** Opening Data for analysis block **

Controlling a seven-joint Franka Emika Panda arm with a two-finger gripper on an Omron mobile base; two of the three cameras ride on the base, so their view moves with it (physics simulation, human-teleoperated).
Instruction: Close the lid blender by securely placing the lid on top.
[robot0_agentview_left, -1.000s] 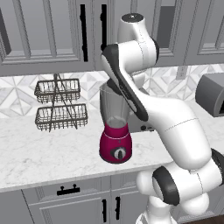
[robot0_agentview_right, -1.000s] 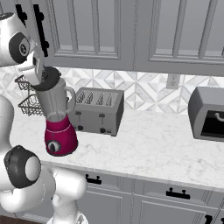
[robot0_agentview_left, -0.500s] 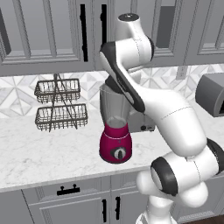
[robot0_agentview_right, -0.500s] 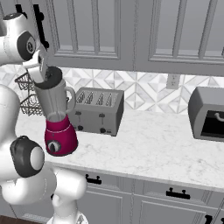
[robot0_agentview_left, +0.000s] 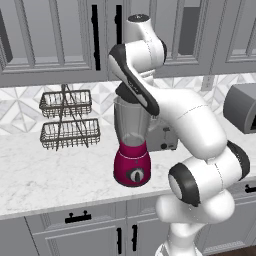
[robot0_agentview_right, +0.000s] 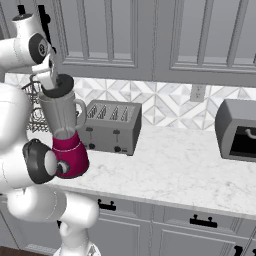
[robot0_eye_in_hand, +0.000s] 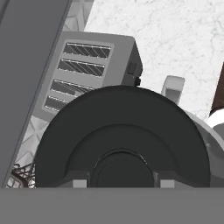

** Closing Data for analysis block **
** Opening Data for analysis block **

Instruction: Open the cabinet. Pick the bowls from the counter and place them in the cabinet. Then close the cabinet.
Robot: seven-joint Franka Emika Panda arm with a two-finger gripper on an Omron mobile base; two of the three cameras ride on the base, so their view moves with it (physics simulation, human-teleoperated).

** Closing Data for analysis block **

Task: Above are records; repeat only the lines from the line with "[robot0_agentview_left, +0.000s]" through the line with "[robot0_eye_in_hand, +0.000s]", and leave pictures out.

Answer space:
[robot0_agentview_left, +0.000s] 
[robot0_agentview_right, +0.000s] 
[robot0_eye_in_hand, +0.000s] 

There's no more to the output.